Welcome to the site of the Greek Dependency Treebank

This website contains information, publications, annotation guidelines and tools related to the Greek Dependency Treebank, a resource for Modern Greek manually annotated for morphology, syntax and semantics. GDT is  an ongoing project  led by researchers at the Institute for Language and Speech Processing, with the help of students from the Texnoglwssia postgraduate program and the Univ. of Athens.

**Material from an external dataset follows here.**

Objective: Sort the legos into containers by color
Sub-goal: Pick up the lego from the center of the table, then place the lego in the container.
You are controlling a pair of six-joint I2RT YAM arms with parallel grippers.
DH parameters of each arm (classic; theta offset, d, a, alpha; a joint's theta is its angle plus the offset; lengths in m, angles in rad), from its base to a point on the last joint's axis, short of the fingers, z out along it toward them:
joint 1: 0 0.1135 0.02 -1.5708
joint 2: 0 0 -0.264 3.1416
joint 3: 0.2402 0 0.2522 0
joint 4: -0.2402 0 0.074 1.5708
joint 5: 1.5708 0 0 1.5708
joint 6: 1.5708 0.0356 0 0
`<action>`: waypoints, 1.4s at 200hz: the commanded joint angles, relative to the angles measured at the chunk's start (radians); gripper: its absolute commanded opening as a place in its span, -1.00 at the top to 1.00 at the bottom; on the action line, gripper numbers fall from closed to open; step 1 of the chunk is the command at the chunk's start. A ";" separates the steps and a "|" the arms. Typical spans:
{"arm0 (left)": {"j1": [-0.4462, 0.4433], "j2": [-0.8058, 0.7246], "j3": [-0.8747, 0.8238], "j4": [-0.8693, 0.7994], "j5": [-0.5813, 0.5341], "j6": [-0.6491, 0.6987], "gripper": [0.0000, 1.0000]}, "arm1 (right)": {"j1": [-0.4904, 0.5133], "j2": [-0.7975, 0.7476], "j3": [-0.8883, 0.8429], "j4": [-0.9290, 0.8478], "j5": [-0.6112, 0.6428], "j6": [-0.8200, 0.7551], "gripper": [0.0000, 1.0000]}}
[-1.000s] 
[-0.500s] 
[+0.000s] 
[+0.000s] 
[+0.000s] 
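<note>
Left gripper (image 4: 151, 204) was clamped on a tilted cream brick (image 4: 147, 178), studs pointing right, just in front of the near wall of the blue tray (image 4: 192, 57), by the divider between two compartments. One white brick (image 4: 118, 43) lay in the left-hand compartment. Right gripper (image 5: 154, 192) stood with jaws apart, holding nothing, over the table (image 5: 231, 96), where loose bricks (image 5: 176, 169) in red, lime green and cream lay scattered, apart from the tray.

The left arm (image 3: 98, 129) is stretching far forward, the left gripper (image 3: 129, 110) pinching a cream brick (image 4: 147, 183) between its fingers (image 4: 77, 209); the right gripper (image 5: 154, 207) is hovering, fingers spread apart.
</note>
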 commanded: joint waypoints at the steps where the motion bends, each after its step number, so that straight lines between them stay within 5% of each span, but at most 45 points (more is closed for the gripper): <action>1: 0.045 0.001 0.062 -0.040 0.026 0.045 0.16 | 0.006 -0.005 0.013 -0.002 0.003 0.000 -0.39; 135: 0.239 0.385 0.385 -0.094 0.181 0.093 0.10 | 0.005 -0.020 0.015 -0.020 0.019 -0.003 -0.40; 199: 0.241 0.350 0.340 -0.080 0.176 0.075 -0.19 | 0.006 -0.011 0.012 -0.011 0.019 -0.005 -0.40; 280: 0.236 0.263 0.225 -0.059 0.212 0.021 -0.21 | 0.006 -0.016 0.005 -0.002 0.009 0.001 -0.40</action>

GDT includes texts from open-content sources and from corpora collected at ILSP in the framework of research projects aiming at multilingual, multimedia information extraction. The initial GDT edition (2005-2007) contained circa 70K tokens, while with the addition of new annotated material (2011-2014), this number rose to 175+K tokens in approximately 7000 sentences. The texts include

  • manually normalized transcripts of European parliamentary sessions
  • articles from the Greek Wikipedia and
  • web documents pertaining the politics, health, and travel domains

The dependency-based annotation scheme used for the syntactic layer of the GDT allows for intuitive representations of structures common in languages with flexible word order. The current version of the resource is being harmonized with the Universal Dependencies guidelines. A subset of GDT (derived from primary texts that are in the public domain)  can be downloaded from the UD_Greek page.

GDT has been used at ILSP in training dependency parsers for Greek. The most recent one is described in the paper: Prokopidis and Papageorgiou (2017): Universal dependencies for Greek. The parser is also available as a web service.

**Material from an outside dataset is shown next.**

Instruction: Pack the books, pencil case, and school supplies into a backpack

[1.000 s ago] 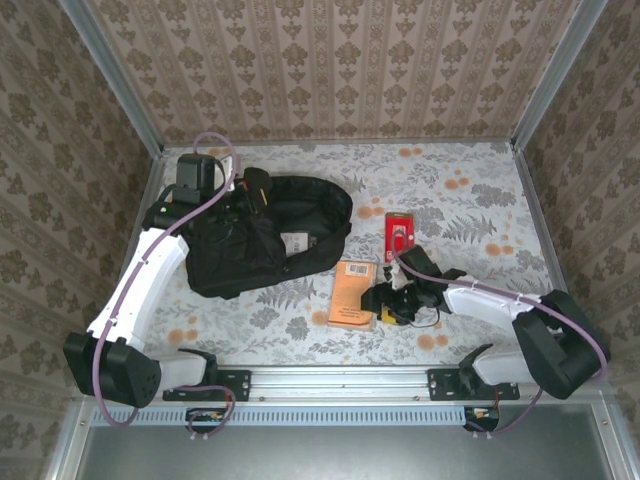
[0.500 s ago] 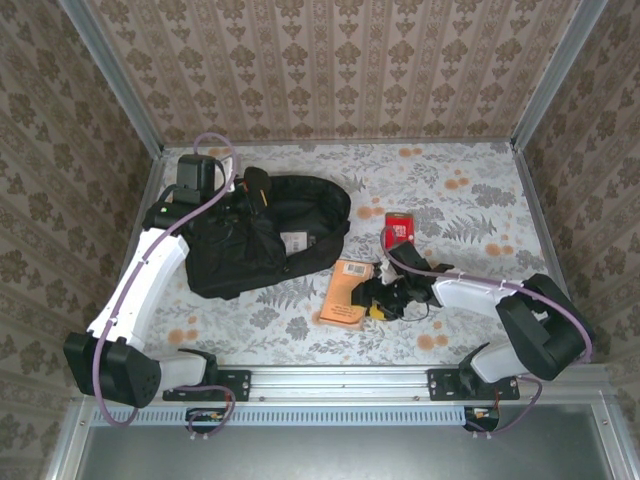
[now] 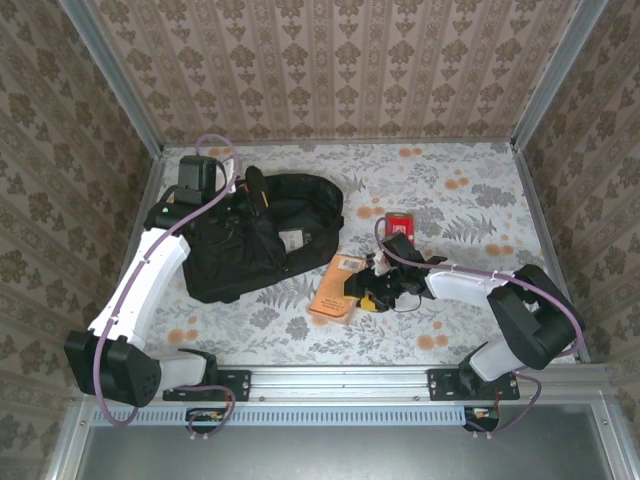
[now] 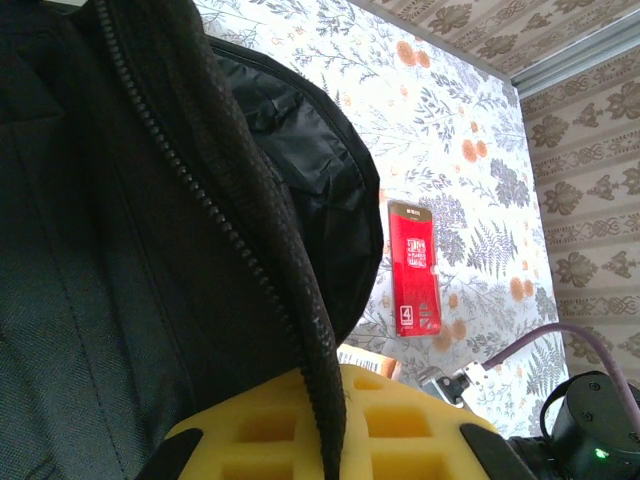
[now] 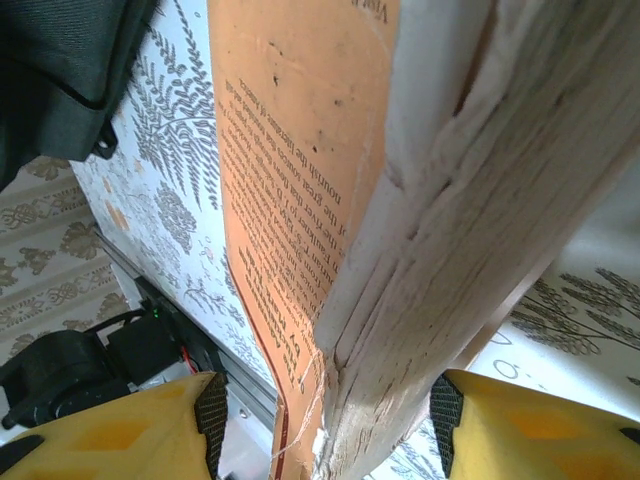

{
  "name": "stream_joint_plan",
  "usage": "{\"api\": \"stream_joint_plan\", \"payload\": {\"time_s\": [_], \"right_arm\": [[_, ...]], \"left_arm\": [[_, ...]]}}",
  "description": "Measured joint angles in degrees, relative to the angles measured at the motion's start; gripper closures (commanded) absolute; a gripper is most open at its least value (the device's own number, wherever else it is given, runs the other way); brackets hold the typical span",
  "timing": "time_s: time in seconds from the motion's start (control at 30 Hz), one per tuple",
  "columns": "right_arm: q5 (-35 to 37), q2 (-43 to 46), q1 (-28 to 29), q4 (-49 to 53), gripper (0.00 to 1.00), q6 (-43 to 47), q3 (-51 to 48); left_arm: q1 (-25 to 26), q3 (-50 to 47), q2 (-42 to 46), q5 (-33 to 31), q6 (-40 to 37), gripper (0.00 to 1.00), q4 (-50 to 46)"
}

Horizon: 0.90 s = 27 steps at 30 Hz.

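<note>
Floral counter [image 3: 450,200], damask-papered walls [image 3: 330,70]. The left end effector [image 4: 335,440] pinches the backpack [image 3: 250,250] by its zip edge at nine o'clock. The right end effector [image 5: 325,420] clamps the orange book [image 3: 333,290] mid-counter, its print hard to read, with the white-labelled red book [image 3: 400,224] at two o'clock.

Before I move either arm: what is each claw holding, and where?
Left claw pinches the backpack by its zip edge; right claw grips the orange book by one edge.

Right gripper [image 3: 366,291] holds orange book [image 3: 333,290] — backpack [image 3: 250,240] near.
</note>
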<state>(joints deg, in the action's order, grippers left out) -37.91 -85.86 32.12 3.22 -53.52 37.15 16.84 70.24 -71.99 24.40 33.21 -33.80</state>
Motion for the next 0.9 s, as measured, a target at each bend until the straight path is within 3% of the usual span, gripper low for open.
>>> {"api": "stream_joint_plan", "payload": {"time_s": [0.53,0.77,0.9], "right_arm": [[3.7,-1.9,1.2,-14.1,0.44,-9.0,0.6],[10.8,-3.8,3.2,-20.3,0.43,-12.2,0.7],[15.0,-5.4,3.3,-23.1,0.48,-13.5,1.0]], "left_arm": [[1.6,-1.2,-0.1,0.2,0.2,0.94,0.6],[2.3,-1.3,-0.4,0.2,0.6,0.94,1.0],[2.3,-1.5,-0.7,0.2,0.6,0.94,1.1]]}}
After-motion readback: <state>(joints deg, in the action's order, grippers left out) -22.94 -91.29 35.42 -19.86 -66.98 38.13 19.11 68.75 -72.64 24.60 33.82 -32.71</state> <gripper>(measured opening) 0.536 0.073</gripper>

Automatic preprocessing of GDT documents included sentence splitting, POS tagging and lemmatization with a suite of natural language processing tools developed at ILSP. The POS tags, which follow a tagset presented here, have been manually validated for all GDT texts. The manual annotation of dependency relations is accompanied, for GDT subsets, by annotation of semantic roles (70K tokens) and event annotation based on a shallow domain specific ontology (31K tokens).